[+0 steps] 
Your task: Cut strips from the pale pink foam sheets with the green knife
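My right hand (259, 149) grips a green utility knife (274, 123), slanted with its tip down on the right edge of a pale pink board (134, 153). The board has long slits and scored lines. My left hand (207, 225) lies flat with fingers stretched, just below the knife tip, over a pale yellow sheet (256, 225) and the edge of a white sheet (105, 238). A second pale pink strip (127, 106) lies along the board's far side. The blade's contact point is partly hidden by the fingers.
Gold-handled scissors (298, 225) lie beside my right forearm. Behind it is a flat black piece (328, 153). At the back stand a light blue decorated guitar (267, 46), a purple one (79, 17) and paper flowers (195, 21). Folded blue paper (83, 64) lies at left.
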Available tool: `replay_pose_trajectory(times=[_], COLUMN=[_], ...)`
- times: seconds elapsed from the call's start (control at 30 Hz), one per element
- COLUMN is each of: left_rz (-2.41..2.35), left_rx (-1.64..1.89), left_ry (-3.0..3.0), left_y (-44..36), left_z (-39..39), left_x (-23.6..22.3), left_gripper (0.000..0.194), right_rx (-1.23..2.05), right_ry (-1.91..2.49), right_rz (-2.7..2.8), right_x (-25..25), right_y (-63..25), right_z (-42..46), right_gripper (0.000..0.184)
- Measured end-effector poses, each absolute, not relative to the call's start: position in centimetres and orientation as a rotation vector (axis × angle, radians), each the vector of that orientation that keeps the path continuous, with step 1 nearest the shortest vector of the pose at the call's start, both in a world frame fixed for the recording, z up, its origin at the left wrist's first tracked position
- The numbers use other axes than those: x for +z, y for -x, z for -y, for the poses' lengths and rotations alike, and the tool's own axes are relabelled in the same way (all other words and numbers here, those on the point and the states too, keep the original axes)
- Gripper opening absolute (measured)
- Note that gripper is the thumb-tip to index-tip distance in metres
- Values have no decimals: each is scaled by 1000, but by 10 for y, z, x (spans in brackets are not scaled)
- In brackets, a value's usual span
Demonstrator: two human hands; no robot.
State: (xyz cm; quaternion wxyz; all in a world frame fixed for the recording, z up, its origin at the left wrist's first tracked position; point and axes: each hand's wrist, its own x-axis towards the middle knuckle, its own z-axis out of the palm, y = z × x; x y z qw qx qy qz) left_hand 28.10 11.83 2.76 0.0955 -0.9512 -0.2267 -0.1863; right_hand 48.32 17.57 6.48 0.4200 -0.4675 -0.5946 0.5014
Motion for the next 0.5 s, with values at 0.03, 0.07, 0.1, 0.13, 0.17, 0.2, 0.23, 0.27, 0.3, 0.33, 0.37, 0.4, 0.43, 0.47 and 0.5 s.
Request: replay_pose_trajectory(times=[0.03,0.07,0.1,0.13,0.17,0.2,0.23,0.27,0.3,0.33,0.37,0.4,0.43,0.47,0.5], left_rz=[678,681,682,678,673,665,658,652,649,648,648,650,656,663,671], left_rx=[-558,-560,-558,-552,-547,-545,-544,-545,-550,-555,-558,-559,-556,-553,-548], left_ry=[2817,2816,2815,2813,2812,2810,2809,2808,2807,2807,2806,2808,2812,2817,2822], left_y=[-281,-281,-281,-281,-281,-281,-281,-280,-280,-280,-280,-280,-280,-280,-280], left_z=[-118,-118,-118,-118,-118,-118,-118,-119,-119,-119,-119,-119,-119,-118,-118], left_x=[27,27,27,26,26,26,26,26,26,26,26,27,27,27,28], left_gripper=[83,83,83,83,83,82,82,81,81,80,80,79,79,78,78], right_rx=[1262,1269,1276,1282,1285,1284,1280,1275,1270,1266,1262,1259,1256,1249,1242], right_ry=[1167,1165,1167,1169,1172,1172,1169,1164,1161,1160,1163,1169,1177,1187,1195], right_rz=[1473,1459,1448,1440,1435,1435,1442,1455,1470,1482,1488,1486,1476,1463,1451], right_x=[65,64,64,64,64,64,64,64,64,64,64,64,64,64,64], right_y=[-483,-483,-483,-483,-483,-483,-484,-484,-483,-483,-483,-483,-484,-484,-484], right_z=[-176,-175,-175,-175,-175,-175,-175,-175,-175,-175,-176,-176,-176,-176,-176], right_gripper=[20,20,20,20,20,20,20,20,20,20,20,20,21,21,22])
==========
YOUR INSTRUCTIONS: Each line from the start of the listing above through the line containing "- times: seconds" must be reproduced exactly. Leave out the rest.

EXPECTED ANSWER:
[+0 steps] 
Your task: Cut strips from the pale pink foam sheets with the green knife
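My right hand (259, 149) grips a green utility knife (274, 123), slanted with its tip down on the right edge of a pale pink board (134, 153). The board has long slits and scored lines. My left hand (207, 225) lies flat with fingers stretched, just below the knife tip, over a pale yellow sheet (256, 225) and the edge of a white sheet (105, 238). A second pale pink strip (127, 106) lies along the board's far side. The blade's contact point is partly hidden by the fingers.
Gold-handled scissors (298, 225) lie beside my right forearm. Behind it is a flat black piece (328, 153). At the back stand a light blue decorated guitar (267, 46), a purple one (79, 17) and paper flowers (195, 21). Folded blue paper (83, 64) lies at left.
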Available tool: `replay_pose_trajectory(times=[_], COLUMN=[_], ...)`
- times: seconds elapsed from the call's start (control at 30 Hz), one per element

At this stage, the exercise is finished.